++++ Collected data
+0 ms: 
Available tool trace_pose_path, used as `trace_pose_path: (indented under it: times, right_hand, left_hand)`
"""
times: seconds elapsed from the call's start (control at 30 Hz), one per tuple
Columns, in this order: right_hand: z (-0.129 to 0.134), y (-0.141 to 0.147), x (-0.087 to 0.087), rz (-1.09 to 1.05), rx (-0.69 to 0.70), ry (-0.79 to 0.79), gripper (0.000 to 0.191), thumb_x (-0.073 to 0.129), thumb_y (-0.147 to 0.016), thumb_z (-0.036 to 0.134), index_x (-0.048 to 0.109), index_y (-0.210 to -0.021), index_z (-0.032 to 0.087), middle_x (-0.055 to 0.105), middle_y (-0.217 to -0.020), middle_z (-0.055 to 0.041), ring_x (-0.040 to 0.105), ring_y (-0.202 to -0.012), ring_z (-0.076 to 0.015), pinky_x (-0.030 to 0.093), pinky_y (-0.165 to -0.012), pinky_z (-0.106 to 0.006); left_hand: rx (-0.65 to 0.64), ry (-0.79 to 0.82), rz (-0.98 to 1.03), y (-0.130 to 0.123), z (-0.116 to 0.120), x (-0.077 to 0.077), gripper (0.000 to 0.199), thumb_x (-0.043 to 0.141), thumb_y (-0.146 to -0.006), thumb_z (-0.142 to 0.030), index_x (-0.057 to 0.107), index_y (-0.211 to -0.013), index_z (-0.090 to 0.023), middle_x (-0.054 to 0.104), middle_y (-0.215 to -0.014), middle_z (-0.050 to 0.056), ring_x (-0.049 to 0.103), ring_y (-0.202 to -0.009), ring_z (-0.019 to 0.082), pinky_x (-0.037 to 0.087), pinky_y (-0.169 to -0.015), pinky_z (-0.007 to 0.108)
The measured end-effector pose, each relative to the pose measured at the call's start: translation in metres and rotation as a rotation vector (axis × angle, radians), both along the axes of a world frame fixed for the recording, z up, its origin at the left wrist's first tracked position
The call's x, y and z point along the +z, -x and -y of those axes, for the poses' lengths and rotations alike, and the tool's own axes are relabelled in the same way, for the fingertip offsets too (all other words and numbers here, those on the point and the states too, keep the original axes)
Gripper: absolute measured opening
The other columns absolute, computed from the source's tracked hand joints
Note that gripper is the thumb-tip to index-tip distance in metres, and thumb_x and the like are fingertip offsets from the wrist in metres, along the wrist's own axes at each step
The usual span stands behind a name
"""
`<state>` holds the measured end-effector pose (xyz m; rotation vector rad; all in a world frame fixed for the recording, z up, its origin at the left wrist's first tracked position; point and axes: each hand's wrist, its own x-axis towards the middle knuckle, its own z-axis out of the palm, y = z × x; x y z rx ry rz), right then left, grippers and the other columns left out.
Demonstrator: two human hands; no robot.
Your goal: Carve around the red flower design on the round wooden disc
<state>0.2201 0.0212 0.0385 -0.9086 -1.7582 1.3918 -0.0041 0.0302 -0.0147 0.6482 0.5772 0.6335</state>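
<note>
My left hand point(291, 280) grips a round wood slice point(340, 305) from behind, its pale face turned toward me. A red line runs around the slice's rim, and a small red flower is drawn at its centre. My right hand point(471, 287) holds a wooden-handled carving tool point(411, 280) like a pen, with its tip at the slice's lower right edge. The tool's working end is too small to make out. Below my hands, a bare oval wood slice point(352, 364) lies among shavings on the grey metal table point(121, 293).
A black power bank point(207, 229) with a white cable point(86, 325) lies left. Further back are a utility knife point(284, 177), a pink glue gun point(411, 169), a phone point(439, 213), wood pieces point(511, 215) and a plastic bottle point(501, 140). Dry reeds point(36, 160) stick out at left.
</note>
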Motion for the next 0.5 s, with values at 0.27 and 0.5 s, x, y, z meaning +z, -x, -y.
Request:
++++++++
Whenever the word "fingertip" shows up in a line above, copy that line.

Result below ->
The call's x, y and z point along the +z, -x and -y of those axes, for the poses' lengths and rotations alike, and the tool's own axes are relabelled in the same way, for the fingertip offsets too (all other words and numbers here, those on the point and the states too, keep the original axes)
Note that gripper is the thumb-tip to index-tip distance in metres, and thumb_x and the like are fingertip offsets from the wrist in metres, along the wrist's own axes at each step

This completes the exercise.